What is required>
Filter out all lines without the word "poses" from the data below, please, and copy the rest.

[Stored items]

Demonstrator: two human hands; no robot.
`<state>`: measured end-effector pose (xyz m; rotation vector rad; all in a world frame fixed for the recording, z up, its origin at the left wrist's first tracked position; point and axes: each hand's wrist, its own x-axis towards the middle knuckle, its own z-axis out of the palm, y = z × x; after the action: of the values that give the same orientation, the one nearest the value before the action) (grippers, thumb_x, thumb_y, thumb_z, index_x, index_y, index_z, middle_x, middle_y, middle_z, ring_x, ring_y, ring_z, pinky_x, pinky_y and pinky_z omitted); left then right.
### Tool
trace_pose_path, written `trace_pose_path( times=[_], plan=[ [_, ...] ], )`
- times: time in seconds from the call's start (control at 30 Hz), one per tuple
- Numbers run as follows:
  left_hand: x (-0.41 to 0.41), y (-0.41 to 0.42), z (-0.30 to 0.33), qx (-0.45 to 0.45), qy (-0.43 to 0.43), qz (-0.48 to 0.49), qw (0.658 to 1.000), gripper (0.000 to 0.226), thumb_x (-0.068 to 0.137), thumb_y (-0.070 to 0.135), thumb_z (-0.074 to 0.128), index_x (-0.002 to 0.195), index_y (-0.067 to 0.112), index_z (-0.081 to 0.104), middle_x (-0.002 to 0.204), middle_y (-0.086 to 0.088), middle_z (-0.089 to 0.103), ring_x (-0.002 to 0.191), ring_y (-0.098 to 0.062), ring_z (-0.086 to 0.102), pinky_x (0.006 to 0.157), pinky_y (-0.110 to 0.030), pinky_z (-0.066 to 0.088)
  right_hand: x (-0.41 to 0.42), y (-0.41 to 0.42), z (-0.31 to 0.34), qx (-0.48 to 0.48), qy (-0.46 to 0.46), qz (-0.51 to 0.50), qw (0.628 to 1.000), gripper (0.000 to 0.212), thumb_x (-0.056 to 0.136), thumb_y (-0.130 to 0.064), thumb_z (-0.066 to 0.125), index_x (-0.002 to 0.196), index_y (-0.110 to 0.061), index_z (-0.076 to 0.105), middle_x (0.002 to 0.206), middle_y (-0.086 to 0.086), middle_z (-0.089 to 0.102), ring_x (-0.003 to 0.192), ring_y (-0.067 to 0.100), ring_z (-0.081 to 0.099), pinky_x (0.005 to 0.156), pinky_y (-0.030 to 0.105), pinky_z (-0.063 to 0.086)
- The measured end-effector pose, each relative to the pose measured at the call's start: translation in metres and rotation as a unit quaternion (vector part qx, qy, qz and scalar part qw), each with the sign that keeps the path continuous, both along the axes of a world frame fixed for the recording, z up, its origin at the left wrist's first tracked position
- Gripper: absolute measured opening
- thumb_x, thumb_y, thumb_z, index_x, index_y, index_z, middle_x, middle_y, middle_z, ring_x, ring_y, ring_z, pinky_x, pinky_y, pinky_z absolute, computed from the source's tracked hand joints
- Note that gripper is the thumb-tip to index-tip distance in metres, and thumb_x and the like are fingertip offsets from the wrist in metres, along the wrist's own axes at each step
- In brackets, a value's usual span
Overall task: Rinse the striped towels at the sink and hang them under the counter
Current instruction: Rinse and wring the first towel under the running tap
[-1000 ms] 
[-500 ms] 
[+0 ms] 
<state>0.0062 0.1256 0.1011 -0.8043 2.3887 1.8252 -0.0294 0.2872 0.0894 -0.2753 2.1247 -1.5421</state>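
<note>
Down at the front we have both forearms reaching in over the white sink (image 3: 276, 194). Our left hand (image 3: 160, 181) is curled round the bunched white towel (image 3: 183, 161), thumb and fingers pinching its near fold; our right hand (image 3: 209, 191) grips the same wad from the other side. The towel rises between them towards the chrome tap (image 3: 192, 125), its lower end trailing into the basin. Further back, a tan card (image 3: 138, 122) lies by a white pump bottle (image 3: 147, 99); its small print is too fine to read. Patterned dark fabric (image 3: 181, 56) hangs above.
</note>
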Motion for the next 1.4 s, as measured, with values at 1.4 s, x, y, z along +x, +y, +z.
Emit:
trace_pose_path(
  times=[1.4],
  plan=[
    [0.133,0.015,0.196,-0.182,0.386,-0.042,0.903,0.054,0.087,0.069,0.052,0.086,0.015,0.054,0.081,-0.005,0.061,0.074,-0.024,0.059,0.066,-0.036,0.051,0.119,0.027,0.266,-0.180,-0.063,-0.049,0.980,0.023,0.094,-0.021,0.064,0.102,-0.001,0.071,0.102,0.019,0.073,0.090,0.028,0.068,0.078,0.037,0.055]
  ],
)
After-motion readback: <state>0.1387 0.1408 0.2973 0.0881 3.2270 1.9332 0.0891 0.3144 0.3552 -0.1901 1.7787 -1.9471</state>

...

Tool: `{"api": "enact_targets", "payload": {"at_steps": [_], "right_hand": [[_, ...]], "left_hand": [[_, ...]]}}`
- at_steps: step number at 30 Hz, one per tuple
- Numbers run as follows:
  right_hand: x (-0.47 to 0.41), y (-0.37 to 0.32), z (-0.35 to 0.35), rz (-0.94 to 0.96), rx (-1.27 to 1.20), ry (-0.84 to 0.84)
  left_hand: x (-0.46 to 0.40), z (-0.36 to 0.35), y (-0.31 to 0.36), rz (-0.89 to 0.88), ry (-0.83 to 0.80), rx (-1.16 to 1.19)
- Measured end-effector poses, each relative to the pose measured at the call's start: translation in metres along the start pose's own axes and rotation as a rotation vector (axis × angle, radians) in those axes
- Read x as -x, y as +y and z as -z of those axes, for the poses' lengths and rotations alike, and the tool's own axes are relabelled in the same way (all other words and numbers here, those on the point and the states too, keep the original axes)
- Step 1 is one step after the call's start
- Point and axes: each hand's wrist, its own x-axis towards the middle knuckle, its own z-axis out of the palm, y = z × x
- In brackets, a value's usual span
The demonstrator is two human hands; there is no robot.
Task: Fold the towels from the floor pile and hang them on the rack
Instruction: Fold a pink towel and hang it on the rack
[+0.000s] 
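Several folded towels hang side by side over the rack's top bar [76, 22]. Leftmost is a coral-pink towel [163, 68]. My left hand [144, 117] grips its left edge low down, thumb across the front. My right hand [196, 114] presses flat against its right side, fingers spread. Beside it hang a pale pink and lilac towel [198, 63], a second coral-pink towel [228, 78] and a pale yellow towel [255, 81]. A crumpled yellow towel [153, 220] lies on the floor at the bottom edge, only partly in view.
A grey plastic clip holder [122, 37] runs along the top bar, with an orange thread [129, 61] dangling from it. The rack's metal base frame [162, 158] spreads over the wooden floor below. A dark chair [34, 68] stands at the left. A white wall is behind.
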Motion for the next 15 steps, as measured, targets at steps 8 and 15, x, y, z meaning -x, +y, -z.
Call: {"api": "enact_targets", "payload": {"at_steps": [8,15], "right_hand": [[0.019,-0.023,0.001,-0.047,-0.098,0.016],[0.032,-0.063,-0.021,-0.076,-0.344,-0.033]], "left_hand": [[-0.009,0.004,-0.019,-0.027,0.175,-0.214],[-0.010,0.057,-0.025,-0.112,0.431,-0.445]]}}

Answer to this problem>
- Measured end-effector poses, each relative to the pose measured at the call's start: translation in metres along the start pose's own axes and rotation as a rotation vector (axis × angle, radians) in those axes
- Read x as -x, y as +y and z as -z of those axes, for the poses' lengths and rotations alike, and the tool's own axes are relabelled in the same way (all other words and numbers here, those on the point and the states too, keep the original axes)

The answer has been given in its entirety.